** Extracted material follows **
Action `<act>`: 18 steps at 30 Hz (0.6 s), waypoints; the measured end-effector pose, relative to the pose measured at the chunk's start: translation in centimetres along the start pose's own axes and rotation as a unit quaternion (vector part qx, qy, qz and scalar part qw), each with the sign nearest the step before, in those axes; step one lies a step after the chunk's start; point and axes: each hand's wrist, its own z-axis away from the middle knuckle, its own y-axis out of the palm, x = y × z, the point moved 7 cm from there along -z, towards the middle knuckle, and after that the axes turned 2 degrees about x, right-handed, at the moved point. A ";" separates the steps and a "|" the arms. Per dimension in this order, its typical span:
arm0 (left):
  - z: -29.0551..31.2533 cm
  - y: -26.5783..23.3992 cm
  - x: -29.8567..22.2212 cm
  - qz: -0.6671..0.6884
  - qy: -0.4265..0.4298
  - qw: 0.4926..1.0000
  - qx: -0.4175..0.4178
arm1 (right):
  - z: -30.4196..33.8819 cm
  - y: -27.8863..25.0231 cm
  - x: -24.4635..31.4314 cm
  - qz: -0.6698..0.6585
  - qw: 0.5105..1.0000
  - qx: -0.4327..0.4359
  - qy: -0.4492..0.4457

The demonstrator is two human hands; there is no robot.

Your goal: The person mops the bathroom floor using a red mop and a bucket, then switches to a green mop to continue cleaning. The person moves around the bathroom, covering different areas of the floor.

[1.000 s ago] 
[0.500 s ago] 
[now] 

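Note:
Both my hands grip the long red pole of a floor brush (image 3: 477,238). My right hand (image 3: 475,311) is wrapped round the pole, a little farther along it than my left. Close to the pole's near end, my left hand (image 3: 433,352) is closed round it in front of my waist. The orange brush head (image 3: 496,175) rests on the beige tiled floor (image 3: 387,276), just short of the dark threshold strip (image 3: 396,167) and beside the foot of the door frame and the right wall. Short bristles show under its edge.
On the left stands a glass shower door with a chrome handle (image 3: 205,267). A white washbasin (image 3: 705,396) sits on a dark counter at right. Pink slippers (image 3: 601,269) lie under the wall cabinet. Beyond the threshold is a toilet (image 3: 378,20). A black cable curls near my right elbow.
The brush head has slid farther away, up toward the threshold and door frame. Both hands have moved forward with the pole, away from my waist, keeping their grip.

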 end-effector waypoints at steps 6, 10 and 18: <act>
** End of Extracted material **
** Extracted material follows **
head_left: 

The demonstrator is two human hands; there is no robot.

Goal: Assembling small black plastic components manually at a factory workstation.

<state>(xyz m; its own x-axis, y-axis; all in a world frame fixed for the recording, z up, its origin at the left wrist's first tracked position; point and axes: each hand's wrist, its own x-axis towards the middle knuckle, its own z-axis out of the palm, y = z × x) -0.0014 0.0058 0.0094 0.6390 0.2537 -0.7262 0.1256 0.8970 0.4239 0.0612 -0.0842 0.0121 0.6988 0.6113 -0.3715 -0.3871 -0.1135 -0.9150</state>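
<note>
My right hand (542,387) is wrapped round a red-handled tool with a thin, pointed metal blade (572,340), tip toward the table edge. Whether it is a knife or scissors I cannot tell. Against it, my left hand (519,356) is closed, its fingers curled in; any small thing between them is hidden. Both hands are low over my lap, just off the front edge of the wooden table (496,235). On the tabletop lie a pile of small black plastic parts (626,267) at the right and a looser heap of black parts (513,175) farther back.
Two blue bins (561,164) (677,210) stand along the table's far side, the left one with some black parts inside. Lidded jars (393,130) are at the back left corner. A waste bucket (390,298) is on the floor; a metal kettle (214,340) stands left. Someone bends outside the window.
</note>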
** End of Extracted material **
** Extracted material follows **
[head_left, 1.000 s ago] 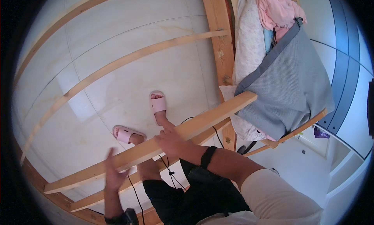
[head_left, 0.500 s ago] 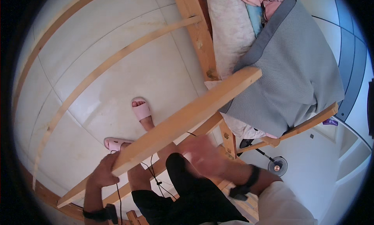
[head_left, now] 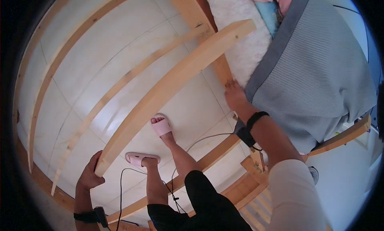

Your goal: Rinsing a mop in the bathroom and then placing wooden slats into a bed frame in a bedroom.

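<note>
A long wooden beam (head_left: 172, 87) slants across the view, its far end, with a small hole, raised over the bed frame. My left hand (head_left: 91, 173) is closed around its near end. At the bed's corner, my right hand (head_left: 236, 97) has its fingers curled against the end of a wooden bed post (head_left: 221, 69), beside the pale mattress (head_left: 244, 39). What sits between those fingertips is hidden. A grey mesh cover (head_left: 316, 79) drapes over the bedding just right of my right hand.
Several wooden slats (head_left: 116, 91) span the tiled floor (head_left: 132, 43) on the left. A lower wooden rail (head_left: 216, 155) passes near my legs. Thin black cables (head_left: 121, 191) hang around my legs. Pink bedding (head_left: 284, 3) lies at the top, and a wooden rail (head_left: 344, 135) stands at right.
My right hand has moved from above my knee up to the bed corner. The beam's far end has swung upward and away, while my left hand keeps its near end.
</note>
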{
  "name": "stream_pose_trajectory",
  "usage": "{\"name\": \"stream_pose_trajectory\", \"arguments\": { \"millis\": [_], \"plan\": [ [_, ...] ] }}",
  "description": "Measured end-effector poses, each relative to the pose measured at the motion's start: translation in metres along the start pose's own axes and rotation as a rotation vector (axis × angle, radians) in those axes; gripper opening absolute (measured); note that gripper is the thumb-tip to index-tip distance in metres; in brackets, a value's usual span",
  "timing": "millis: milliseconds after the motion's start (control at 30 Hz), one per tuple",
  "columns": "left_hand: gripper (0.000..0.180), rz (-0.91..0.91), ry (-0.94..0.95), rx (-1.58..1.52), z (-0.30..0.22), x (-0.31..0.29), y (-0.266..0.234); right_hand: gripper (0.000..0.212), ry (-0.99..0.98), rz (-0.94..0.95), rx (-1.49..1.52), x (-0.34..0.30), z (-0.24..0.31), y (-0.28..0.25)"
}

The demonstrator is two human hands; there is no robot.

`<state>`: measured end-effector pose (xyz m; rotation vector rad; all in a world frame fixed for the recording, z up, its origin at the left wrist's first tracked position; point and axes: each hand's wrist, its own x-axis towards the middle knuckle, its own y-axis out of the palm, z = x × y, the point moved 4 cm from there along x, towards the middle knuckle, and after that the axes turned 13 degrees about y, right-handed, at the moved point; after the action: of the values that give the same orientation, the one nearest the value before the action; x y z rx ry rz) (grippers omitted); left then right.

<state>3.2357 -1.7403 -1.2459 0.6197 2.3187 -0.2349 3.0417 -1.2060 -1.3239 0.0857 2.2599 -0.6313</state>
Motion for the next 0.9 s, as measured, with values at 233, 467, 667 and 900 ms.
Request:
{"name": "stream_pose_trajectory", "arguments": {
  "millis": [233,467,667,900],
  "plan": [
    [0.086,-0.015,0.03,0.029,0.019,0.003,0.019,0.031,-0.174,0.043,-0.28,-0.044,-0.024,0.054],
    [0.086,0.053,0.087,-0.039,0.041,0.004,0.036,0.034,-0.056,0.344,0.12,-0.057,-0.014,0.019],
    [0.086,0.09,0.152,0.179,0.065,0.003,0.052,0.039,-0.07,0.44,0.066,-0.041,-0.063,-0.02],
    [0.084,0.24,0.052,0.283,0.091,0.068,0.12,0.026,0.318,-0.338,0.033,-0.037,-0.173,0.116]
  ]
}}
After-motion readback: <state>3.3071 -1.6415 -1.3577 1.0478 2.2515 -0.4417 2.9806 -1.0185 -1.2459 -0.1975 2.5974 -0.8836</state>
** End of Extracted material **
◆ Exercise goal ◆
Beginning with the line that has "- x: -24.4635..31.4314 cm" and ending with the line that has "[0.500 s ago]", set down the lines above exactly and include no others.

◆ Result below ◆
  - x: -24.4635..31.4314 cm
  - qz: -0.6698..0.6585
  - qw: 0.5105..1.0000
  - qx: -0.4327..0.4359
  - qy: -0.4492..0.4457

The demonstrator is two human hands; there is no robot.

Your goal: The person mops the bathroom floor using a red mop and a bucket, then switches to a green mop to continue cleaning. The person moves around the bathroom, covering different areas of the floor.

[1.000 s ago] 
[0.500 s ago] 

The output contains nothing further.